L'étude des réseaux trophiques sur la base de groupes fonctionnels a permis d’avancer
considérablement dans la compréhension du fonctionnement des milieux aquatiques en permettant
d’intégrer le rôle de la taille et de l’omnivorie au sein des communautés planctoniques et piscicoles.
Cependant, ces études réalisées sur des réseaux fonctionnels très simplifiés sont rapidement limitées
par la complexité des interactions trophiques en jeu, la richesse en espèces et la grande importance
de l’omnivorie dans un grand nombre d’écosystèmes naturels. Dans ce cas, la séparation des
espèces trophiques présentes en un faible nombre de groupes fonctionnels est susceptible de ne
restituer que très imparfaitement la complexité des interactions au sein des peuplements.
Une démarche alternative est de prendre en compte l'ensemble des espèces à travers une analyse
topologique des réseaux basée sur l’existence ou non d’une relation mangeur - mangé entre les
taxons pris deux à deux. Une telle démarche permet de dégager certaines caractéristiques
structurales, comme la connectance, le degré d’omnivorie, la longueur des chaînes trophiques, ou la
« compartimentalisation » des réseaux trophiques. Une limite claire de cette approche est liée à son
caractère dichotomique. Lorsqu’ils existent, tous les liens trophiques sont considérés comme
équivalents. Or, les réseaux trophiques réels sont caractérisés par un grand nombre d’interactions
faibles et un faible nombre d’interactions fortes. Une alternative pourrait donc être de donner une
probabilité d’occurrence ou un poids (nombre continu entre 0 ou 1) au lien trophique potentiel entre
2 espèces quelconques d’un réseau trophique.
L’objectif du stage de Master proposé est de mettre en place les bases expérimentales d’une
telle approche en milieux aquatiques. L’accent pourra être mis sur : (1) le rôle de la taille relative
des organismes prédateurs et de leurs proies, (2) le comportement des prédateurs. Ainsi, on pourra
comparer l’importance de certains modes de prédation caractéristiques (par exemple, « sit and
wait » ou chasse à vue versus « active foraging » ou filtration peu sélective) sur la probabilité de
consommation en fonction du rapport de taille [proie : prédateur]. L’utilisation des traits
fonctionnels des espèces et de la taille relative [proie : prédateur] pourrait permettre de s’affranchir
partiellement de la taxonomie des organismes. L’étudiant(e) profitera du cadre expérimental général
fourni par des expériences à long terme actuellement en cours sur le rôle des poissons dans
l’organisation générale des communautés (lac de Créteil, banlieue parisienne). En parallèle, le
stagiaire initiera la construction des réseaux trophiques associés aux systèmes expérimentaux sur
une base dichotomique ou pondérée. Il existe un programme d'analyse topologique des réseaux,
créé par Stéphane Legendre au sein de l'UMR 7625. Ce logiciel permet d’étudier des réseaux
trophiques existants ou construits par l’utilisateur selon certains critères. Les réseaux sont
représentés par des graphes auxquels s’appliquent divers algorithmes de la théorie des graphes
(composantes connexes, distribution des degrés des sommets, longueurs des chemins). La matrice
du graphe peut être de type présence/absence, mais aussi contenir des valeurs quantifiant les
interactions, ce qui ouvre la porte à d‘autres algorithmes (recherche de flot maximum, par exemple).

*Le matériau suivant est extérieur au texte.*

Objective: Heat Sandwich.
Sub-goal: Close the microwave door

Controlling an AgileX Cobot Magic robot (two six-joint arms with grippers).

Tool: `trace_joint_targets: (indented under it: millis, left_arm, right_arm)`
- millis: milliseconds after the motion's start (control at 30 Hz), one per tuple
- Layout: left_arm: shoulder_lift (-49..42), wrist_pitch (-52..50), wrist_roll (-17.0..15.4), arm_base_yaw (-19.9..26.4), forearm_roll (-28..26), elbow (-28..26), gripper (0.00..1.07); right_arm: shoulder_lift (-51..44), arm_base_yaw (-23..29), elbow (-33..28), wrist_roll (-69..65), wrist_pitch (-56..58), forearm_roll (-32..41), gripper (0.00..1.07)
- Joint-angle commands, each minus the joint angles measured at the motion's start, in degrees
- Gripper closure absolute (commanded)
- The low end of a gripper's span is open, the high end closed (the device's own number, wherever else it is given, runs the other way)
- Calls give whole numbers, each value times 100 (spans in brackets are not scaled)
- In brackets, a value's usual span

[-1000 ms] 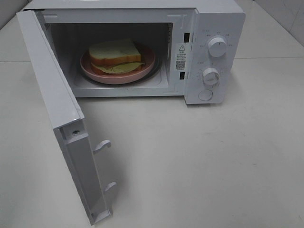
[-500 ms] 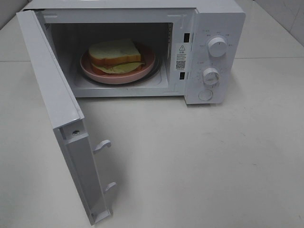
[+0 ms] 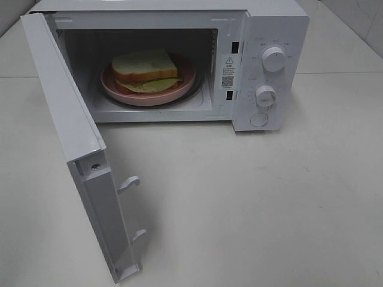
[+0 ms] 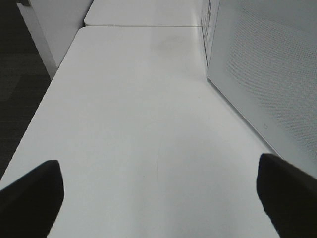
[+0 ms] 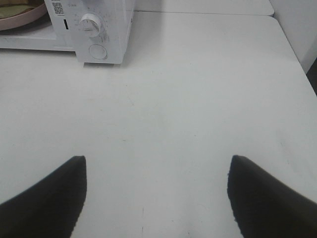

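Note:
The sandwich (image 3: 145, 70), pale bread with a red-orange layer and a yellow slice, lies on a round pink plate (image 3: 179, 89) inside the white microwave (image 3: 278, 24). The microwave door (image 3: 66, 119) is swung wide open toward the front left. Neither arm shows in the high view. My left gripper (image 4: 158, 191) stands open over bare table, with the door's outer face (image 4: 267, 74) beside it. My right gripper (image 5: 156, 186) is open too, nothing between its fingers, facing the microwave's control panel (image 5: 94, 29) from some distance; a sliver of the plate (image 5: 20, 12) shows there.
Two knobs (image 3: 273, 58) and a round button (image 3: 258, 119) sit on the microwave's right panel. The door's two latch hooks (image 3: 128, 183) stick out from its inner edge. White table (image 3: 251, 203) spreads in front; its left edge (image 4: 44, 99) drops to dark floor.

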State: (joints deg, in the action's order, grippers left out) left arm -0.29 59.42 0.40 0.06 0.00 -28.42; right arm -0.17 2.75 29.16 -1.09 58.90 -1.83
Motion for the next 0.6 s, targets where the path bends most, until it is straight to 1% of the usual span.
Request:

L’étudiant(e) pourra s’il le désire intégrer des procédures à ce programme. Nous pourrons ainsi
analyser quels sont les paramètres topologiques ou structuraux qui différencient les systèmes
expérimentaux. Les positions trophiques déterminées à travers l’analyse des matrices de réseaux en
0 ou 1 (organisme mangé ou non mangé) pourront être comparées à celles déduites des matrices
« quantitatives ou probabilistes » et celles, expérimentales, déduites de l’analyse des isotopes
stables au sein des organismes (analyses isotopiques réalisées par ailleurs).